Ancora non sappiamo che cosa accadrà sul fronte pensionistico a partire dal prossimo anno, tuttavia il Governo starebbe lavorando ad una nuova ipotesi di uscita flessibile senza il sistema delle Quote. In particolare, il gruppo di esperti del Cnel (il Consiglio Nazionale dell’Economia e del Lavoro) starebbero teorizzando un possibile ritorno allo schema della legge Dini.
Riforma pensioni 2025: spunta l’ipotesi dell’uscita flessibile senza Quote
I tempi per decidere del futuro del sistema previdenziale italiano si fanno sempre più stretti. Tra pochi mesi infatti il Parlamento riceverà il nuovo disegno di Legge di Bilancio per il 2025. Contenente anche le indicazioni per la prossima Riforma delle pensioni. A fine anno, ricordiamolo, scadrà ufficialmente Quota 103. Se da un lato la Lega vorrebbe rimpiazzarla con Quota 41 senza limiti anagrafici in cambio dell’assegno contributivo, dall’altro il Cnel, guidato da Renato Brunetta, starebbe lavorando ad un’altra proposta.

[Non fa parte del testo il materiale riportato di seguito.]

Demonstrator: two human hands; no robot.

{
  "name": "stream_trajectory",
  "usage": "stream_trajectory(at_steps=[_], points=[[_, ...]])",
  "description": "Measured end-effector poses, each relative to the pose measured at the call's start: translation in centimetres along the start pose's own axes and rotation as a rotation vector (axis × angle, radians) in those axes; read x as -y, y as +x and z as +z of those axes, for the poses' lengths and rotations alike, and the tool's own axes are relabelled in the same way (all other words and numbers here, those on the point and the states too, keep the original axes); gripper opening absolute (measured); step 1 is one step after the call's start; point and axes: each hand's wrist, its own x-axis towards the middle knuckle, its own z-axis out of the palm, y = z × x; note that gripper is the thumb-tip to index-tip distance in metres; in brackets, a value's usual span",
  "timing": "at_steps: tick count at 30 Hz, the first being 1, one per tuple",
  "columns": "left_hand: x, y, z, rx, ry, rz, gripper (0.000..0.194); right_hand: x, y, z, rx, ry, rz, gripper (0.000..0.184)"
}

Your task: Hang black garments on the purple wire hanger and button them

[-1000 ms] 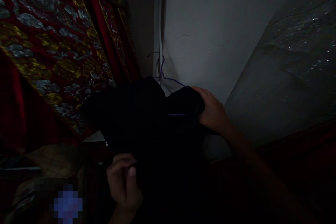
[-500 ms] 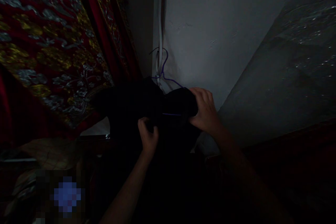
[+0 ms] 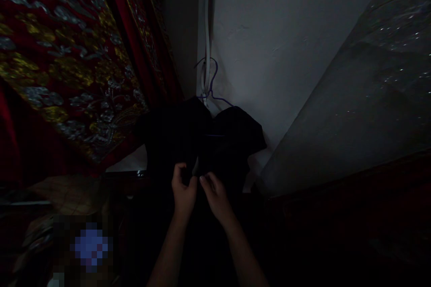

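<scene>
A black garment (image 3: 235,130) with short sleeves hangs on a thin purple hanger (image 3: 220,98), its hook up by a pale cable. My left hand (image 3: 183,188) is at the garment's front, with thumb and fingers curled on the dark cloth. Beside it, my right hand (image 3: 215,193) also has its fingers bent against the front, the two thumbs close together. A narrow pale gap shows in the cloth just above them. The picture is very dark, so the cloth edges between the fingers are hard to make out.
A white cable (image 3: 206,18) runs down the wall corner. On the left hangs a red cloth (image 3: 81,71) with gold and silver embroidery. Clear plastic sheeting (image 3: 336,112) covers the wall at right. A checked bundle (image 3: 69,195) lies at lower left, above a blurred blue patch.
My right hand has let go of the garment's shoulder and come down to its front. My left hand has risen from lower left to the front. The sleeve at right now hangs free.
</scene>
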Motion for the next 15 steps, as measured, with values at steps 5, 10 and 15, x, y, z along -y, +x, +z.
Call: stream_trajectory(at_steps=[5,10,15], points=[[-1.1,-1.0,0.2,-0.058,-0.016,0.114,0.025,0.9,0.2,-0.7,0.181,-0.081,-0.030,0.022],[-2.1,-1.6,0.9,-0.050,0.007,0.173,0.019,1.0,-1.1,-0.3,0.214,0.017,-0.010,0.011],[-2.4,-1.9,1.0,-0.036,0.015,0.144,0.018,1.3,-1.1,-0.5,0.194,0.032,-0.037,0.010]])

L’ipotesi sarebbe quella di recuperare il modello della Legge Dini con una flessibilità in uscita dai 64 ai 72 anni. Senza più quindi ricorrere al sistema delle Quote.

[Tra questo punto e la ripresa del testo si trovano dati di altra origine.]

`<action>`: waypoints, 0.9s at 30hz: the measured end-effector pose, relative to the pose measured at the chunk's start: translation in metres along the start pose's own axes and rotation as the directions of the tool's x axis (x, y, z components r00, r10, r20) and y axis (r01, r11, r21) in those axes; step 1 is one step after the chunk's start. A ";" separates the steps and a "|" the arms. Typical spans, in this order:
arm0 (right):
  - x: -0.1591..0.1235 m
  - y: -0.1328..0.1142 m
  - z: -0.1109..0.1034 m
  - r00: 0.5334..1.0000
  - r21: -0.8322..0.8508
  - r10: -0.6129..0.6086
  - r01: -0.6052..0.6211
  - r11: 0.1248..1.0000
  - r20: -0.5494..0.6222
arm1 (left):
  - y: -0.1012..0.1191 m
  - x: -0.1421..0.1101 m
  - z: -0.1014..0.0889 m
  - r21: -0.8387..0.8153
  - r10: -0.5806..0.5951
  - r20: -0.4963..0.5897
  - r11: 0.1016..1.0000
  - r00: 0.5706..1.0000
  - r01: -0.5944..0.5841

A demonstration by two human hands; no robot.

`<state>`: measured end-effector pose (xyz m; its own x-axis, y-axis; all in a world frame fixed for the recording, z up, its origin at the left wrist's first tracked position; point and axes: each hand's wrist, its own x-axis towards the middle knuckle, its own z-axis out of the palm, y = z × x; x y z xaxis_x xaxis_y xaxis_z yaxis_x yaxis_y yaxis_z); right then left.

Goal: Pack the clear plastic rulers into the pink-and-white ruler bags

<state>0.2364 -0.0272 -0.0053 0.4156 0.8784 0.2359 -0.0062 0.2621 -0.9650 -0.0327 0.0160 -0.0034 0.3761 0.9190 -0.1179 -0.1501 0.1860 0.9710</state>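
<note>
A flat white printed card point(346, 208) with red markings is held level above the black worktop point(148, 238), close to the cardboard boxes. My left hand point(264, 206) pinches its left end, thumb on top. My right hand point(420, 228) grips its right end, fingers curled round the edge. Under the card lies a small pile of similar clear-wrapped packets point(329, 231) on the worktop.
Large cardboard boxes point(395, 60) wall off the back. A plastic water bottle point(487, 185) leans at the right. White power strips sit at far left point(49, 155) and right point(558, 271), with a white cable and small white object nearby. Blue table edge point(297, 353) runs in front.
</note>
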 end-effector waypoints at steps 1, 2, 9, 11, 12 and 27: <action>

Come funzionerebbe il meccanismo
In questo schema la soglia per la pensione di vecchiaia salirebbe a 67 anni con almeno 25 anni di contributi o un importo di pensione pari a 1,5 volte l’assegno sociale invece degli attuali 67 anni di età più 20 di contributi versati. Per quanto riguarda l’assegno, l’importo aumenterebbe andando in pensione più tardi. Il ventaglio delle 9 età (poco più della metà delle attuali 16) verrebbe traslato nei nuovi coefficienti di trasformazione.
Di fatto, questo meccanismo andrebbe a risolvere un nodo cruciale nell’ambito delle pensioni anticipate. Come si legge nel documento prodotto da Antonietta Mundo, membro del gruppo di lavoro, “le pensioni anticipate sono quelle che presentano le durate più lunghe e gli importi medi più alti rispetto a tutte le altre categorie, anche per effetto dell’aumento progressivo della longevità per entrambi i generi”. Tale durata verrebbe sensibilmente ridotta proprio “con l’adozione dello schema flessibile d’uscita dai 64 ai 72 anni“.